Changes in mitochondrial proteome of renal tubular cells induced by calcium oxalate monohydrate crystal adhesion and internalization are related to mitochondrial dysfunction.

Calcium oxalate monohydrate (COM) crystals, the major crystalline compound in kidney stones, have been suggested to induce oxidative stress by overproduction of reactive oxygen species (ROS) and renal tubular cell injury. Our present study aimed to examine changes in mitochondrial proteome in distal renal tubular cells induced by COM crystals (100 μg of crystals/mL of culture medium). Adhesion and internalization of COM crystals by MDCK cells were examined by fluorescent and laser-scanning confocal microscopy. Moreover, the internalized COM crystals were quantified by flow cytometry. Thereafter, mitochondria were isolated from controlled and COM-treated cells, and mitochondrial proteins were subjected to 2-DE-based comparative proteomic analysis, which revealed 15 differentially expressed proteins. These significantly altered proteins were identified by Q-TOF MS and MS/MS analyses, including those involved in several biological processes, e.g., cellular structure, carbohydrate metabolism, and energy metabolism. 2-D Western blot analysis confirmed the increase of ezrin and decrease of β-actin. Global protein network analysis was then performed to obtain additional functional significance of the identified proteins and to guide for subsequent functional analysis.
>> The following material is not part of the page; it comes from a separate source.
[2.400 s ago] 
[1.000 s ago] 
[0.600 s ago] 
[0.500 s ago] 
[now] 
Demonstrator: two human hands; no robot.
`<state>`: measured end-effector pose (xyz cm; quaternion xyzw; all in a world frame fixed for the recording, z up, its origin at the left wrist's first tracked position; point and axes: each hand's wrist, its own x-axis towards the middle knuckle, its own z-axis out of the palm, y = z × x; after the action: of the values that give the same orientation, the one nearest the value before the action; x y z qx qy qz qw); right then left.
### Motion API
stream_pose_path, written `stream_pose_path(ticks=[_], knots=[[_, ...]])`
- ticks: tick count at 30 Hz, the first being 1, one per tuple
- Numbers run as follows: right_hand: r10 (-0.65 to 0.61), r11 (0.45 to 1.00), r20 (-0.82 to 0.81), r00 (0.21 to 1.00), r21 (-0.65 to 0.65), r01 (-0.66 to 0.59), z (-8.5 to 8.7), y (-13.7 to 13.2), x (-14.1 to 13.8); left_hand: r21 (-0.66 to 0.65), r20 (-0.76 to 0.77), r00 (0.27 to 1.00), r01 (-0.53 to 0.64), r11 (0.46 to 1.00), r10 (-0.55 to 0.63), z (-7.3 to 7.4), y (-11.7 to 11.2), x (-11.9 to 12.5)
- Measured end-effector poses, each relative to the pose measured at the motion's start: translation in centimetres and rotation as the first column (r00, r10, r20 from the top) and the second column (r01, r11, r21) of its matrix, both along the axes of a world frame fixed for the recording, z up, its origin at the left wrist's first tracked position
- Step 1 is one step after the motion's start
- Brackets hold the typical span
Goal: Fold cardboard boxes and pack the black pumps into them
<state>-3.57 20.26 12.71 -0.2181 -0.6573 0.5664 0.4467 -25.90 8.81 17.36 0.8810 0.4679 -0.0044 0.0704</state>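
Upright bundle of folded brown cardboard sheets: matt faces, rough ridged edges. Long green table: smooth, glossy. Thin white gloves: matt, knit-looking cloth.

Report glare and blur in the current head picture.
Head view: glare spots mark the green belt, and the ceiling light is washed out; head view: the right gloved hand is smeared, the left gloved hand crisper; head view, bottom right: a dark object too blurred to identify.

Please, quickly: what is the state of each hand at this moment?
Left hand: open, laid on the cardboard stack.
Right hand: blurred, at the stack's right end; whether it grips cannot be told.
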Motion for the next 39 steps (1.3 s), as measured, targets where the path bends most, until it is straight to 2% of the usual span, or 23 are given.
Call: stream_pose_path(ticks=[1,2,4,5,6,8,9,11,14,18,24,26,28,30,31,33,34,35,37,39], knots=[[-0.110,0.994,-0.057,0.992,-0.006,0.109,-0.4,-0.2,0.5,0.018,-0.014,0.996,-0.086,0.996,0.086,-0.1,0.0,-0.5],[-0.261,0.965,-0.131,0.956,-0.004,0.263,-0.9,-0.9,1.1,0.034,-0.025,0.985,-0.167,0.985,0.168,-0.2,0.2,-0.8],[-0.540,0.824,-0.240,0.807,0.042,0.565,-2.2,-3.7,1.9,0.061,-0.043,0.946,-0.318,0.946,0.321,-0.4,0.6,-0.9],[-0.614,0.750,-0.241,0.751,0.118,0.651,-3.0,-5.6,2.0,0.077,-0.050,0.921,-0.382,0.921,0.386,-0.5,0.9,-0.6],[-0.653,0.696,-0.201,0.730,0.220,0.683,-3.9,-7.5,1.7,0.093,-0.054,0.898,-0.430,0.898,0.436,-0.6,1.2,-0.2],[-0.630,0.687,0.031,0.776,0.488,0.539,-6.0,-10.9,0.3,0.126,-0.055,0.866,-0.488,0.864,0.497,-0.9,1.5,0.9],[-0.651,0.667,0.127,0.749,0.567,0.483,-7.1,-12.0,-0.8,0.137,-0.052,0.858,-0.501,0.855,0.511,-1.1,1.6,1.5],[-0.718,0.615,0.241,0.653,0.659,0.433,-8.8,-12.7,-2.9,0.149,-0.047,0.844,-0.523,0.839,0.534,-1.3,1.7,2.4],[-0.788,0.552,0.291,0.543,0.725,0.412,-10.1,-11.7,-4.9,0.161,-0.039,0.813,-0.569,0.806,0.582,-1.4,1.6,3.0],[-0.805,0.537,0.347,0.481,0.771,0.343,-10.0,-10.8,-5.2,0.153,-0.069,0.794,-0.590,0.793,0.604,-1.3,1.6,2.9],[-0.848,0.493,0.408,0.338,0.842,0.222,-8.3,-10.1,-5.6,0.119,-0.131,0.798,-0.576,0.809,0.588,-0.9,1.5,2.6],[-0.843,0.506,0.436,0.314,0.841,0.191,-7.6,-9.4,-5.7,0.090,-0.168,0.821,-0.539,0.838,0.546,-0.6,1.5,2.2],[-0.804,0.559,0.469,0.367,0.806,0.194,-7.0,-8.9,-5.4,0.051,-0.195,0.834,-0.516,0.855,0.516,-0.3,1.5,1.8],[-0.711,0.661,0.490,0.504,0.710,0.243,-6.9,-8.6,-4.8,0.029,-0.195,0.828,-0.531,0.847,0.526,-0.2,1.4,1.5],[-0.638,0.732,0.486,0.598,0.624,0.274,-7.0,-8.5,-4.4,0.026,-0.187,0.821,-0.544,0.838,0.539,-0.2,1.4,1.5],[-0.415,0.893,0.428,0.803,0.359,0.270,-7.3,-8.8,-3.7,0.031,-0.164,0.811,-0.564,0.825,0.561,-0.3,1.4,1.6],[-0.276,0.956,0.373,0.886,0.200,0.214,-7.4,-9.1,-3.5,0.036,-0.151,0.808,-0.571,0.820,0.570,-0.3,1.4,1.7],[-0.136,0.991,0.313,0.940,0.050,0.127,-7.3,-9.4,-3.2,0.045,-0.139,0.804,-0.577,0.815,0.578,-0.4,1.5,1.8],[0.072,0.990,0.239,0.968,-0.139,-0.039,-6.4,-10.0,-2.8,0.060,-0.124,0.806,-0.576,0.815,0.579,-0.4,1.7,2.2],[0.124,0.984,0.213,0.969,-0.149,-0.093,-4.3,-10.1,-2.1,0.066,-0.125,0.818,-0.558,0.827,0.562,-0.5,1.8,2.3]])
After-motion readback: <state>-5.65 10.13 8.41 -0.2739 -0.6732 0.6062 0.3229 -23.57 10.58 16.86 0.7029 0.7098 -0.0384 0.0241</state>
The results implicated that the altered proteins were involved in energy production and might contribute to mitochondrial dysfunction. The loss of ROS regulation by mitochondria was finally confirmed by OxyBlot assay, which demonstrated markedly increased levels of the oxidatively modified mitochondrial proteins in the COM-treated cells in a dose-dependent manner. Our data may lead to a better understanding of molecular mechanisms of mitochondrial dysfunction underlying the overt oxidative stress induced by COM crystals in kidney stone disease.